Но, пройдясь по залам и удовлетворив естественное любопытство, вы вдруг замечаете, что здесь нет работ, имеющих свое лицо. Все они красивы, но той красотой, которая вас не цепляет. Они красивы, как обои. Разглядывая серии (пусть неполные), мы видим, как художник, поставив своей задачей запечатлеть секундные изменения света, «мгновенность», загоняет себя в тупик. Импрессионизм предлагал зрителю пейзажи, городские ландшафты, жанровые сценки как реакцию художника на видимое, наблюдаемое, происходящее. Это – мгновения, интегрированные в образ. Моне же в своих серийных работах, двигался, по существу, в противоположном направлении, пытался разъять впечатление на отдельные составляющие.
Представьте себе снятого на кинопленку бегуна. Если вы посмотрите на эту пленку в монтажной, вы увидите множество кадриков, запечатлевших разные стадии движения. На каких-то из них ваш бегун будет устремлен вперед, на каких-то он будет выглядеть застывшим, на каких-то он окажется в нелепой позе, исключающей равновесие, с поднятой ногой, с закрытыми глазами. Во всяком случае, ничего, напоминающего бег, вы на этих выхваченных из целого кадриках не увидите.

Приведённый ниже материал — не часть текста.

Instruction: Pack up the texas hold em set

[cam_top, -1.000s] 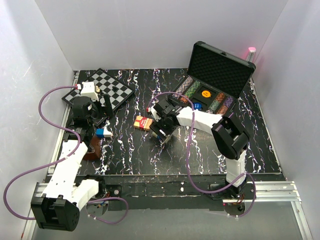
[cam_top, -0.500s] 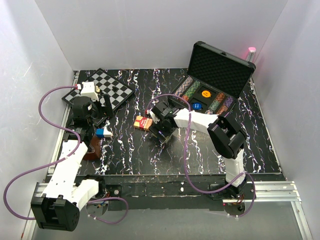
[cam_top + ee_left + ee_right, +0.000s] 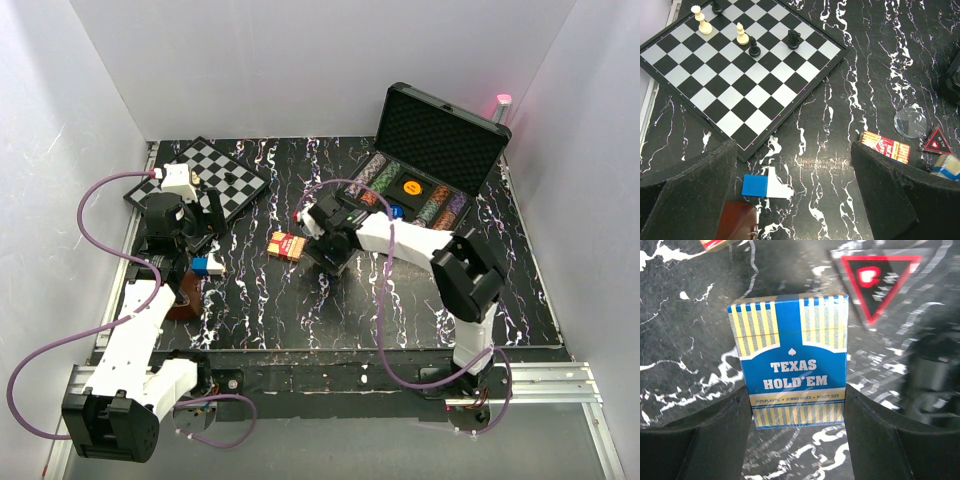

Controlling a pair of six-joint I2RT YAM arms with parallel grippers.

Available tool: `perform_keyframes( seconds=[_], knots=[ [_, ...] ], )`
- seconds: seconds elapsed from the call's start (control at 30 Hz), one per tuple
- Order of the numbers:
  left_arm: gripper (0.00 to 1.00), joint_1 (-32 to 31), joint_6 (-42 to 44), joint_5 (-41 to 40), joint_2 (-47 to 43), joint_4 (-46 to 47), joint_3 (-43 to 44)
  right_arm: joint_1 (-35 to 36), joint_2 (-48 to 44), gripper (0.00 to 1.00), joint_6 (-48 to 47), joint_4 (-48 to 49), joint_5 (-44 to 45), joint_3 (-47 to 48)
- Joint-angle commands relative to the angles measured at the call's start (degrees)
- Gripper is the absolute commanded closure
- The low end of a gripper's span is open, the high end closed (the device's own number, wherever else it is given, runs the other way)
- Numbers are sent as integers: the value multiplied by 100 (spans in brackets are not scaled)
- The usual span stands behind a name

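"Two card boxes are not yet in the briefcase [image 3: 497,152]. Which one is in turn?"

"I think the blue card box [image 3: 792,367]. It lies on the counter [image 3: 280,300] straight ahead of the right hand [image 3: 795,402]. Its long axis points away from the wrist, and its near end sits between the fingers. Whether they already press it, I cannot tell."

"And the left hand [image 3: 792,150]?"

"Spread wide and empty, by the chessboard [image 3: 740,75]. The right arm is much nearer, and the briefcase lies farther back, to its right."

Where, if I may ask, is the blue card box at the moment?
Right wrist view: the blue card box is held in the right gripper, beside the red triangular token.
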Motion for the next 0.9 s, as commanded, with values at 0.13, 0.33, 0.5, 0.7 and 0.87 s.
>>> perform_keyframes(
  seconds=[0.13, 0.33, 0.5, 0.7, 0.87],
  knots=[
    [2, -32, 20, -33, -139, 7, 49, -1287, -1181, 76, -1325, -80, 269, 760],
    [2, -32, 38, -59, -183, 7, 40, -2421, -998, 79, -2029, 158, 269, 952],
    [2, -41, 46, -68, -192, 7, 40, -3169, -339, 80, -2424, -132, 85, 1725],
    [2, -41, 47, -59, -174, 7, 40, -3539, 346, 80, -3022, -412, -275, 2516],
    [2, -41, 47, -68, -174, -2, 32, -3627, 1058, 80, -3347, -1124, -197, 3544]
  ],
)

Пытаясь разобрать впечатление на «мгновенности», поверяя гармонию алгеброй, разбивая цельное впечатление на составляющие, Моне зачастую просто уничтожает сам объект, давший первоначальный толчок, иначе говоря, разрушает это самое впечатление.

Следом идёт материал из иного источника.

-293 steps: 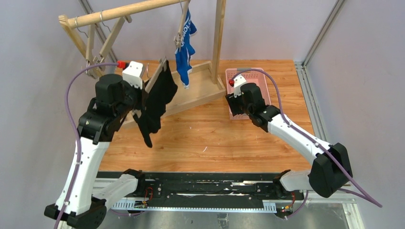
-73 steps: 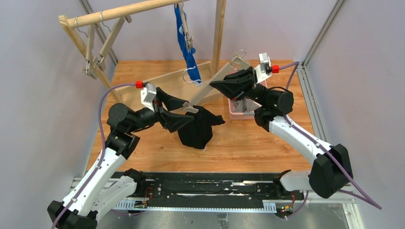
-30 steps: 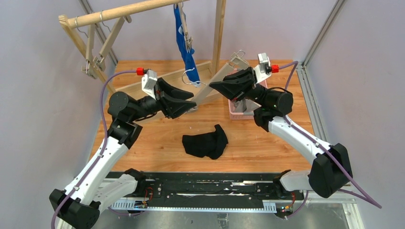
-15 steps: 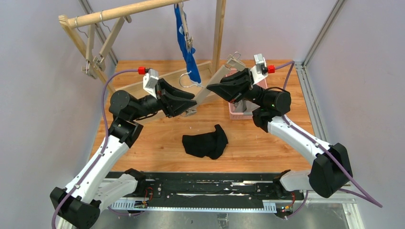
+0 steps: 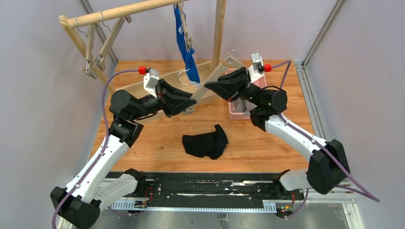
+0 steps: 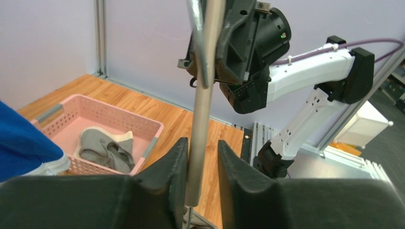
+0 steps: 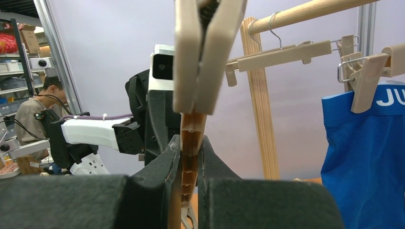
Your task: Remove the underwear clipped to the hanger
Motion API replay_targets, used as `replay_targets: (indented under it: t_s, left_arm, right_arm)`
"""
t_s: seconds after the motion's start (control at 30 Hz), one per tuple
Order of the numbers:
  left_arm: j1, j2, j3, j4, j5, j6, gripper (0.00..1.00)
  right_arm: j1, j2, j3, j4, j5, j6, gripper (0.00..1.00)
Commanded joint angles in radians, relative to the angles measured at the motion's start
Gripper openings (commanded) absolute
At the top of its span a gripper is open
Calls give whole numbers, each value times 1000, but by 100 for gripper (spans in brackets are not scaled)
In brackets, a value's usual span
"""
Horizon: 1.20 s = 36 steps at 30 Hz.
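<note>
Black underwear (image 5: 206,141) lies crumpled on the table, free of any clip. Blue underwear (image 5: 185,43) (image 7: 367,157) stays clipped to a hanger on the rail. Grey underwear (image 6: 105,149) lies in the pink basket (image 6: 124,112). A bare beige hanger (image 5: 217,76) (image 6: 203,95) spans the air between both arms. My right gripper (image 5: 207,85) (image 7: 191,138) is shut on its ribbed bar below an empty clip (image 7: 207,47). My left gripper (image 5: 193,99) (image 6: 202,143) has its jaws close around the bar's other end. The bar rests against one finger, with a slim gap at the other.
The wooden rack's rail (image 5: 119,13) crosses the back, with empty hangers (image 5: 98,52) at its left end and an upright post (image 5: 218,33) at the right. The pink basket (image 5: 232,114) sits mostly hidden under the right arm. The walls stand close on both sides.
The black underwear has dropped from the hanger onto the table. The left jaws have narrowed around the hanger's bar. The right arm has shifted the hanger slightly left.
</note>
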Motion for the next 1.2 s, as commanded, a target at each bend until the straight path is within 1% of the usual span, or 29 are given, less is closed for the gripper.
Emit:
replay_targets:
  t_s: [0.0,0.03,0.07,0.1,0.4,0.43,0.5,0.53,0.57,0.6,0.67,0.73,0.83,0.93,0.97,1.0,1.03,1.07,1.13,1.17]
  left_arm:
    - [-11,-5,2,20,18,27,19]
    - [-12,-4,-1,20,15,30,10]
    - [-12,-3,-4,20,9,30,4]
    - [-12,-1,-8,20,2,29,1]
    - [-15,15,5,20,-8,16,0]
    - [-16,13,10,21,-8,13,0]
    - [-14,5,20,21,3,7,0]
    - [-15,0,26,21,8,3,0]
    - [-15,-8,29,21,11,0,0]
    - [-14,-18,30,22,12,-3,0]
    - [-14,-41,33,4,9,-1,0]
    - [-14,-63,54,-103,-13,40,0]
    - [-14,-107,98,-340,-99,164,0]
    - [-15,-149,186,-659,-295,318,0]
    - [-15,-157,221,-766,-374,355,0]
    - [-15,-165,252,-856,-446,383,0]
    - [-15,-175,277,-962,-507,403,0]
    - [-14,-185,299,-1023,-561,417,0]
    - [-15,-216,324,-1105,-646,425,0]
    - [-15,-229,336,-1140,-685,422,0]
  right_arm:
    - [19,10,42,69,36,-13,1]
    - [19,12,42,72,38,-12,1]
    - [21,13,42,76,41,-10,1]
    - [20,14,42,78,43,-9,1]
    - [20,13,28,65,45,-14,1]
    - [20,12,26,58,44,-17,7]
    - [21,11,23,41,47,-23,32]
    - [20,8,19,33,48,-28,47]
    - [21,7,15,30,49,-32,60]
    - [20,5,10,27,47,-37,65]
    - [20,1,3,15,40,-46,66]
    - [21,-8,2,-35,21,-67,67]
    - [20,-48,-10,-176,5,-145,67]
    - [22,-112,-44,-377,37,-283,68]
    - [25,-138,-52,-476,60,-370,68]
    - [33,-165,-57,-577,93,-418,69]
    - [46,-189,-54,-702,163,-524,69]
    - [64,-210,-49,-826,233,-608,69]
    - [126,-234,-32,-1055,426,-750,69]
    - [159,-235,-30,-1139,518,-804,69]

Снова процитирую Ревалда, который написал об этом с исчерпывающей точностью и полнотой: «В стремлении методически, почти с научной точностью наблюдать непрерывные изменения цвета Моне утратил непосредственность восприятия. Теперь ему были противны «легкие вещи, которые создаются в едином порыве», но именно в этих «легких вещах» проявился его дар схватывать в первом впечатлении сияющее великолепие природы. Упорство, с которым он теперь вел состязание со светом (в этой связи он сам употреблял слово «упорство»), шло вразрез с его опытом и дарованием. Тогда как картины его часто дают блестящее решение этой проблемы, сама проблема оставалась чистым экспериментом и налагала строгие ограничения. Напрягая зрение для того, чтобы заметить мельчайшие изменения, он часто терял ощущение целого. Доведя до крайности свое пренебрежение сюжетом, Моне окончательно отказался от формы и в бесформенной ткани тончайших нюансов старался удержать лишь чудо света.

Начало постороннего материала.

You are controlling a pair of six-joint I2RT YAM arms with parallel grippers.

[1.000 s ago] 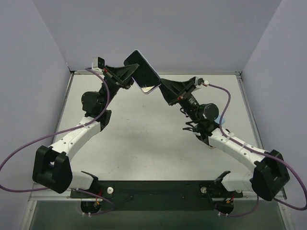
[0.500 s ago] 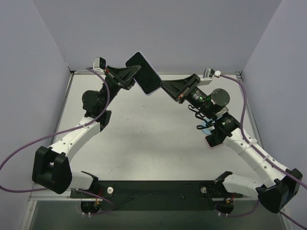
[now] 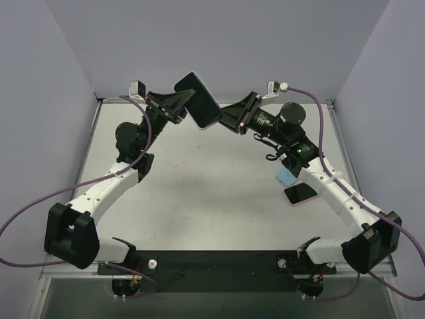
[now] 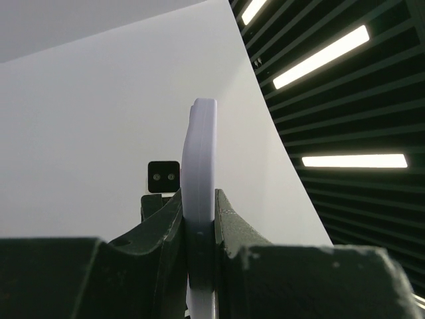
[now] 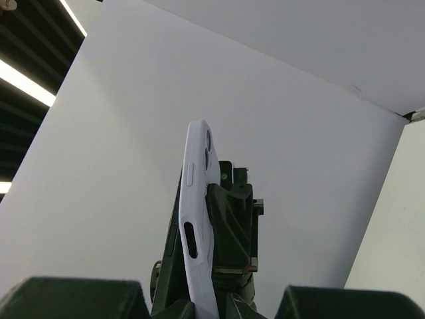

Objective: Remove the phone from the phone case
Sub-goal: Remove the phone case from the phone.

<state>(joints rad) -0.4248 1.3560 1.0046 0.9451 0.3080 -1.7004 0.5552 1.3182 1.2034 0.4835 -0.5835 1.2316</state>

В тот самый момент, когда он достиг вершин импрессионизма, он, в сущности, изменил его истинному духу и утратил свежесть и силу первоначального впечатления».
Я ничего не могу прибавить к этим словам Джона Ревалда. Выставка в Музее de Young их абсолютно подтверждает.
***
Выставка открыта до 27 мая.
*В пересчете на нынешний курс это будет 32 миллиона 900 тысяч.